É um fenômeno comum: quando qualquer editora passa a poder trabalhar com a obra de um escritor famoso, quase sempre os caminhos seguidos são muito semelhantes. Depois de um tempo é que começam a pintar outras possibilidades a partir dos textos já consagrados. É o que acontece agora com "A Revolução dos Bichos" - ou "A Fazenda dos Animais", nome escolhido em uma edição da Companhia das Letras lançada no final de 2020, o que rendeu um bom debate sobre traduções e escolhas políticas.

Numa adaptação publicada pela Oficina Raquel e ilustrada por Adriana Cataldo, o escritor Henrique Rodrigues optou por trocar a Inglaterra da narrativa original pelo cerrado brasileiro em sua versão da história. Assim, é próximo a Brasília que se localiza a fazenda onde animais se revoltam contra os humanos e tomam o poder com o objetivo de construir uma sociedade mais igualitária. Quem conhece o texto de Orwell, grande crítico de qualquer forma de totalitarismo e do desvirtuamento de ideais, sabe que, no final, o que há é uma troca de quem está à frente de diferentes formas de exploração.

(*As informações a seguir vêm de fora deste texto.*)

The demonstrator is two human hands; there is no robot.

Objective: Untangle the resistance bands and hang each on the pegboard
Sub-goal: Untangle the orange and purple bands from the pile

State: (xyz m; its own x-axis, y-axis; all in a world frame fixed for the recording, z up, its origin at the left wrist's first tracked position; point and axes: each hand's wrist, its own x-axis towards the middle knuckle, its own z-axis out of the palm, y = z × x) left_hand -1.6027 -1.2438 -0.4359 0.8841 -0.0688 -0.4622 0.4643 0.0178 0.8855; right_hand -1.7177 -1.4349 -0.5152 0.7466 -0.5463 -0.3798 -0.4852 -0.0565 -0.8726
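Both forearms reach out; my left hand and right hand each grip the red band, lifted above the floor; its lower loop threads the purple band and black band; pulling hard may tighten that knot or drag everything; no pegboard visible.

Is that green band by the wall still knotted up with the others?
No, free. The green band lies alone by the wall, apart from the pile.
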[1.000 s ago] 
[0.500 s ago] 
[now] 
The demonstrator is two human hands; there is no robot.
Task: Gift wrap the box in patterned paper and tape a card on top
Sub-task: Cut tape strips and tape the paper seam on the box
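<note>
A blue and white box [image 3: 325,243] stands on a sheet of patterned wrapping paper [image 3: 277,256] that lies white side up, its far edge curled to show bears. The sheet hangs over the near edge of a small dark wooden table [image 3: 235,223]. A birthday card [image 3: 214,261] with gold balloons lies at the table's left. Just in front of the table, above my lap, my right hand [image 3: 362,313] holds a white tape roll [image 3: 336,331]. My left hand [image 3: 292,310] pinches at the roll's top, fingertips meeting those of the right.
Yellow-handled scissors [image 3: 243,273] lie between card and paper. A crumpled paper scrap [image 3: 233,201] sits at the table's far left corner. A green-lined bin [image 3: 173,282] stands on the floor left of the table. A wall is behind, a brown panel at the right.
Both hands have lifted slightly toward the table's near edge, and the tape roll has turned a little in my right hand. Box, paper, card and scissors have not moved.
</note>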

"Essa adaptação não altera em praticamente nada a história, mas revela o quanto ela não é só atual, mas universal", escreve Henrique na apresentação do volume. Com expressões que nos são caras (o fazendeiro "bêbado feito um gambá", por exemplo) e a narrativa ambientada nas cercanias do poder federal, chama a atenção que o autoritário porco Napoleão seja tratado como "mito" pelos seus apoiadores, com direito a ovelhas que repetem insistentemente o mantra: "É o nosso mito! É o nosso mito!". Semelhanças com certo político mitificado e assumidamente fã de regimes de exceção não devem mesmo ser ignoradas.

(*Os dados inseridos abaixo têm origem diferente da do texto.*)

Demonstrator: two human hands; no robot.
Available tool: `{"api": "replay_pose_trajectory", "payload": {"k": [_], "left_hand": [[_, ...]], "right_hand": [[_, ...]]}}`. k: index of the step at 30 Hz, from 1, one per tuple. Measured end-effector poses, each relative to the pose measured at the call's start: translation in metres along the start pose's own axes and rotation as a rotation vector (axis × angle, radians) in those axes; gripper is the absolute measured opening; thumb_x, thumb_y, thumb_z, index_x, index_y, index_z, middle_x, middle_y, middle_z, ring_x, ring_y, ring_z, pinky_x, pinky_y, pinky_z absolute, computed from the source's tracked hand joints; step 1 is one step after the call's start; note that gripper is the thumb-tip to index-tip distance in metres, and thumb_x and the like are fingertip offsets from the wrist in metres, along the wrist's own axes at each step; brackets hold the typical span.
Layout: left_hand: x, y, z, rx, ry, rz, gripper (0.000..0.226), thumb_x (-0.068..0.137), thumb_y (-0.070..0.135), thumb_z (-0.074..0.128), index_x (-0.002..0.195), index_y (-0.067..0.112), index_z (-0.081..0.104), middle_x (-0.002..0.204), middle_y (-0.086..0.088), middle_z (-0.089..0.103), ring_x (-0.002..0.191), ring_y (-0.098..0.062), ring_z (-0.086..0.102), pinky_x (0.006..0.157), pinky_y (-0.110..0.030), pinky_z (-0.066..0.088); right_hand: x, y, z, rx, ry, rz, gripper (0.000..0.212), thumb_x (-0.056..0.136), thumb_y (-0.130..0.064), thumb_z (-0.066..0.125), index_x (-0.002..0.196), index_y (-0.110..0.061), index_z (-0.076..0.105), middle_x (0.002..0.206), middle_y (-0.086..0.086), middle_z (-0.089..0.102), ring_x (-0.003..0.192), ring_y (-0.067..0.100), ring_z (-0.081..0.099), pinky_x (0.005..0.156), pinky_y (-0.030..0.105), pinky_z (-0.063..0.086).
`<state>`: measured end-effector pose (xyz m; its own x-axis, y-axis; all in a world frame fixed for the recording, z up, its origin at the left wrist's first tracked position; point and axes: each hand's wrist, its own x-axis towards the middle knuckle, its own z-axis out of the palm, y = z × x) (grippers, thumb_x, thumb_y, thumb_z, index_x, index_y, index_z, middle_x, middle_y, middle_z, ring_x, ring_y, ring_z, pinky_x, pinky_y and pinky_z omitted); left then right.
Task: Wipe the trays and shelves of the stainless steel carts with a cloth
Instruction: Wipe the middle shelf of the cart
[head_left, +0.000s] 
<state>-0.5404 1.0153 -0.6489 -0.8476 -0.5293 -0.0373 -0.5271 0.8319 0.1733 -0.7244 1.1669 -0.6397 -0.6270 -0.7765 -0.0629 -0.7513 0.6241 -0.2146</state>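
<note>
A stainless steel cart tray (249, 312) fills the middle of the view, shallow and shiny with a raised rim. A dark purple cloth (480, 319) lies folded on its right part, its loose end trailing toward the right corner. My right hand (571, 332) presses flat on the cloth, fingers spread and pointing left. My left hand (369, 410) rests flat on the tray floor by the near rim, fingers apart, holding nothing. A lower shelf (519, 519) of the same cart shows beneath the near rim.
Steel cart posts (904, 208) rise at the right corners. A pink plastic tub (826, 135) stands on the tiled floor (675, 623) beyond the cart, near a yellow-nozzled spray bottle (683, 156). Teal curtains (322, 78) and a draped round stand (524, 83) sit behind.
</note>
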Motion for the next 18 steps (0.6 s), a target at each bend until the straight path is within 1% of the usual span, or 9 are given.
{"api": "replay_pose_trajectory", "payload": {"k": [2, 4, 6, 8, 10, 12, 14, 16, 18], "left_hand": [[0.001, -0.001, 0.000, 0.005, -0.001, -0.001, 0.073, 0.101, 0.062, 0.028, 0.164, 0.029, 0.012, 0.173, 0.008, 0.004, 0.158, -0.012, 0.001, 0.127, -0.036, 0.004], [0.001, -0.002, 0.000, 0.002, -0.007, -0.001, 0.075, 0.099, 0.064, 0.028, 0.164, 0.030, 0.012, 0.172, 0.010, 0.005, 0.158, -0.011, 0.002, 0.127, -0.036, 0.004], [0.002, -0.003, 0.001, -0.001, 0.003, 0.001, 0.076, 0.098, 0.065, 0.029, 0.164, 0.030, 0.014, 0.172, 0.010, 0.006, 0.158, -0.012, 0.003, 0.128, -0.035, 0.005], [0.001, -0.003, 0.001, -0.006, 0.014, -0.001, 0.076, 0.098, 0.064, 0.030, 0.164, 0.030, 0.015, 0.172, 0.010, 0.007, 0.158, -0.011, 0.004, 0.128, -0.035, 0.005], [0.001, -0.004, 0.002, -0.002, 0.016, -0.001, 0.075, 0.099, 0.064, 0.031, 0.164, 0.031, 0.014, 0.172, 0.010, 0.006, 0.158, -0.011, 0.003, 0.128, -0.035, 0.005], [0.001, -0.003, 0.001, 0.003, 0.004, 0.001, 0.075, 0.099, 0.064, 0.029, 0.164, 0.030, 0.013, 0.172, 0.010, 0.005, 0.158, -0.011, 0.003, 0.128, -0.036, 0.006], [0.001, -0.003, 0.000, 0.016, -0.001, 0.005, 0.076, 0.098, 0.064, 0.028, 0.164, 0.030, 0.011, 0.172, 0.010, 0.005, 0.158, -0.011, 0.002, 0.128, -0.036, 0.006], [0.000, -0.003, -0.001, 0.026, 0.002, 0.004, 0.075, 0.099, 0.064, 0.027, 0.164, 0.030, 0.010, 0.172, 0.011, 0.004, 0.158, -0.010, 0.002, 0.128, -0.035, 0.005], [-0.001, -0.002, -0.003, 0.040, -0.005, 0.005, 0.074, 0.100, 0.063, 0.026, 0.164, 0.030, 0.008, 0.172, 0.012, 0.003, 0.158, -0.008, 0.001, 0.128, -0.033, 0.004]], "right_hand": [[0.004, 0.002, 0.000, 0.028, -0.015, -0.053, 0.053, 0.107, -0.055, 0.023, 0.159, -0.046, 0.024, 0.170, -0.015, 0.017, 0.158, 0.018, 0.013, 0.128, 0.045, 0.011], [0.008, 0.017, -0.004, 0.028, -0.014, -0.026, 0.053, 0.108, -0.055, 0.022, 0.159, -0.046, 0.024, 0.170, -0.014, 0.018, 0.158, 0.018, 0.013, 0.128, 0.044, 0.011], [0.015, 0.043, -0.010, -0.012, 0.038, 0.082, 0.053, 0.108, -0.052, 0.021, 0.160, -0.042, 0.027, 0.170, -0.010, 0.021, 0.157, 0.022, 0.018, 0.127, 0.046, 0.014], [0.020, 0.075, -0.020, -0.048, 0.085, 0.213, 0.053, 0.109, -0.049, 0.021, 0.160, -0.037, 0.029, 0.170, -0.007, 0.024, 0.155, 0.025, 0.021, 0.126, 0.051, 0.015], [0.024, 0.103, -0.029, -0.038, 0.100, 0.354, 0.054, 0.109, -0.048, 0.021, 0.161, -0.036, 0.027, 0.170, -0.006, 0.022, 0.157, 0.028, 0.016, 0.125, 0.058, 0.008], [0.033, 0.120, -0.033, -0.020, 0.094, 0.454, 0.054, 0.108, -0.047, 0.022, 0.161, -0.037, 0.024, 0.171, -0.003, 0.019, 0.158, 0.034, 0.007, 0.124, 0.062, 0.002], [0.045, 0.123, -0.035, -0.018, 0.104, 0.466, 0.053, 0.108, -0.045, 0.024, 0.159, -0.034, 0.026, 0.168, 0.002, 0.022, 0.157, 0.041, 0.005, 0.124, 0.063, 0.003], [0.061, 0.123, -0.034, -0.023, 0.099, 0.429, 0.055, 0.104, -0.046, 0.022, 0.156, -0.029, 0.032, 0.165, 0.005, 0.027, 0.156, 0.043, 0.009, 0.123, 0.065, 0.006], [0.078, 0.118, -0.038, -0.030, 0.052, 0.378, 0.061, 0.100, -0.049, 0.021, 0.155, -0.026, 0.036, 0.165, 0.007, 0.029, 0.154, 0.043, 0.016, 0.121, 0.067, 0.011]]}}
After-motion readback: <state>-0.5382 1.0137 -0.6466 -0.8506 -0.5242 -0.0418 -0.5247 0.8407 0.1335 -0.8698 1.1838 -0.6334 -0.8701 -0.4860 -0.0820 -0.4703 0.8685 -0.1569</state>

Traços brasileiros marcam novas versões de A Revolução dos Bichos. - Reprodução - Reprodução
Imagem: Reprodução

Outra adaptação mantém a história da rebelião rural na Inglaterra mesmo, mas leva para a ilha uma forma bem brasileira de se fazer literatura. Em "A Revolução dos Bichos em Cordel", Josué Limeira - que em 2016 foi finalista do Jabuti com uma versão semelhante de "O Pequeno Príncipe" - usa a métrica e o ritmo da poesia típica do nordeste para recontar a história feita por Orwell.

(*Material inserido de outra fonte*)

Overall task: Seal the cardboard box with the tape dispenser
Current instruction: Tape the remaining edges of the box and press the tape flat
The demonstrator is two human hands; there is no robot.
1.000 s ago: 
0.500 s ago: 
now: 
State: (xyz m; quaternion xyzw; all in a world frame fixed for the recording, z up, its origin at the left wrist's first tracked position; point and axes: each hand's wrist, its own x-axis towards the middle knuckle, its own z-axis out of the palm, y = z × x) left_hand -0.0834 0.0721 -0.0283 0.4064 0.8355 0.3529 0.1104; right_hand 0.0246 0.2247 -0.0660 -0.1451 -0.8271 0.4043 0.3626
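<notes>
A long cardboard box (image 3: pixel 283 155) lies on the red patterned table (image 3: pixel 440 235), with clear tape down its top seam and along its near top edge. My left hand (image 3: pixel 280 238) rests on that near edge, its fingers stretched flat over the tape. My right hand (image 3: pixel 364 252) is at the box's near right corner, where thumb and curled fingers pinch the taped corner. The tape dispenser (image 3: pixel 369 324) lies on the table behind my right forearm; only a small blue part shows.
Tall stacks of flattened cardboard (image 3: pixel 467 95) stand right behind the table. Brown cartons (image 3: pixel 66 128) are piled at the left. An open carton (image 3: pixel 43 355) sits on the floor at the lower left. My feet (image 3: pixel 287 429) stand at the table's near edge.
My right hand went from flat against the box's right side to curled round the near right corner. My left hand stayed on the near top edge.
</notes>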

"Já não havia mais dúvida/ Sobre a transformação,/ A cara de todos os porcos/ Vivia a consumação./ E os bichos na janela,/ Fazendo sua sentinela/ Acharam a explicação.// Olhavam para um porco/ E depois, com o mesmo olhar,/ Olhavam para um homem/ Sem conseguir separar,/ Quem é porco, quem é homem,/ Falam, veste e até comem,/ De forma tão singular.// Entre um porco e um homem/ Não tinha mais distinção./ Os bichos, bem revoltados,/ Saíram do casarão,/ Voltaram aos seus currais:/ Eram apenas animais,/ Filhos da Revolução", lemos no final do volume ilustrado por Vladimir Barros e publicado pela Yellowfante.

Ainda sobre "A Revolução dos Bichos", não tem nada a ver com a leva de lançamentos pós-domínio público de Orwell, mas aproveito a oportunidade para lembrar a lindíssima releitura em quadrinhos feita pelo brasileiro Odyr e lançada em 2018. Se não conhece, vale conhecer.